Heather Jackson is applying wax to an outdoor bronze sculpture in the courtyard
Heather Jackson, collections manager at the Flint Institute of Arts, applies a coat of butcher’s wax to
Eric Fischl’s Untitled: Woman Bending sculpture in the Hurand Sculpture Courtyard.

With a collection that includes more than 9,000 works of widely varying ages and materials, conservation and preservation efforts at the Flint Institute of Arts are both essential and complex. Different objects require different processes to ensure they are maintained well and the integrity of the work doesn’t change over time.

Members of the FIA’s collections and exhibitions team are tasked with regularly checking and implementing preventative measures to works that are on display and to those in storage. These processes can be expensive and time-consuming, but they’re vital to keeping the collection in good condition.

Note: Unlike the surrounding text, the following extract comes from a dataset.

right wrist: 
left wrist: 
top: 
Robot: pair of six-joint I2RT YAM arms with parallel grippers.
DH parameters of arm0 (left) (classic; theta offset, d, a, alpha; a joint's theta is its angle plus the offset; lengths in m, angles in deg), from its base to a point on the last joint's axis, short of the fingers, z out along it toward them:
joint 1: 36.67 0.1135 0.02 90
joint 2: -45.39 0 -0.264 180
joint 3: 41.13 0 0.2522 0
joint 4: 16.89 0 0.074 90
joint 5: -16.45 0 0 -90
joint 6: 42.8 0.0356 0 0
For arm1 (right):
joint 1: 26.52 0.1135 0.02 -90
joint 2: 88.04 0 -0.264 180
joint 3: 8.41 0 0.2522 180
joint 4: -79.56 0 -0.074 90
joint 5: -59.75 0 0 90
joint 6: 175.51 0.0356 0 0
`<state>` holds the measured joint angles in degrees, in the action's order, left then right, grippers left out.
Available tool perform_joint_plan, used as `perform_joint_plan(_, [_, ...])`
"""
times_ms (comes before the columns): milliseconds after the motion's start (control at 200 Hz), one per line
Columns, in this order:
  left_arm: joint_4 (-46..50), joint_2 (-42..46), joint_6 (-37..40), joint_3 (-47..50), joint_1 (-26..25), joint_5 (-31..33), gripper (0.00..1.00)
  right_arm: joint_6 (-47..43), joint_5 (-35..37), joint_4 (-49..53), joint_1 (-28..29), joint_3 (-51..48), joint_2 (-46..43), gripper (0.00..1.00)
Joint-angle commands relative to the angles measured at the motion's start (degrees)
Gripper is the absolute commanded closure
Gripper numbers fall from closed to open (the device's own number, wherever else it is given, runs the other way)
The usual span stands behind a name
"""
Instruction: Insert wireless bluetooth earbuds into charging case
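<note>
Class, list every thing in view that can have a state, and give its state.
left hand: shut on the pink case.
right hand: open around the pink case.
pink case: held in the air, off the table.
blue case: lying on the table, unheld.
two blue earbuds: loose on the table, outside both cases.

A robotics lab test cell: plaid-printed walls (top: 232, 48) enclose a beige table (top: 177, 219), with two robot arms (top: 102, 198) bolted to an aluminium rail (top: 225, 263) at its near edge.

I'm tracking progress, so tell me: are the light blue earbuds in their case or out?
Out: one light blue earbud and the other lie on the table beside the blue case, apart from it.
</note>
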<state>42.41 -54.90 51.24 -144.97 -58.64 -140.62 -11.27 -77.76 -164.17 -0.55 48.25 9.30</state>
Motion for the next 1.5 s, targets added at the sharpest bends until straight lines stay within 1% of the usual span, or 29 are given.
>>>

Heather Jackson, collections manager at the Flint Institute of Arts, recently completed waxing one of the FIA’s bronze sculptures that is currently displayed in the Hurand Sculpture Courtyard. Butcher’s wax, recommended by conservators, is used on the sculptures to preserve the condition of the work. 

Bronze can last indefinitely, but exposure to chemicals, temperatures, and human contact can cause deterioration. Oxidation refers to the chemical reaction of copper with the elements, which causes the color to change over time. Preventative measures are particularly important to slow down that process.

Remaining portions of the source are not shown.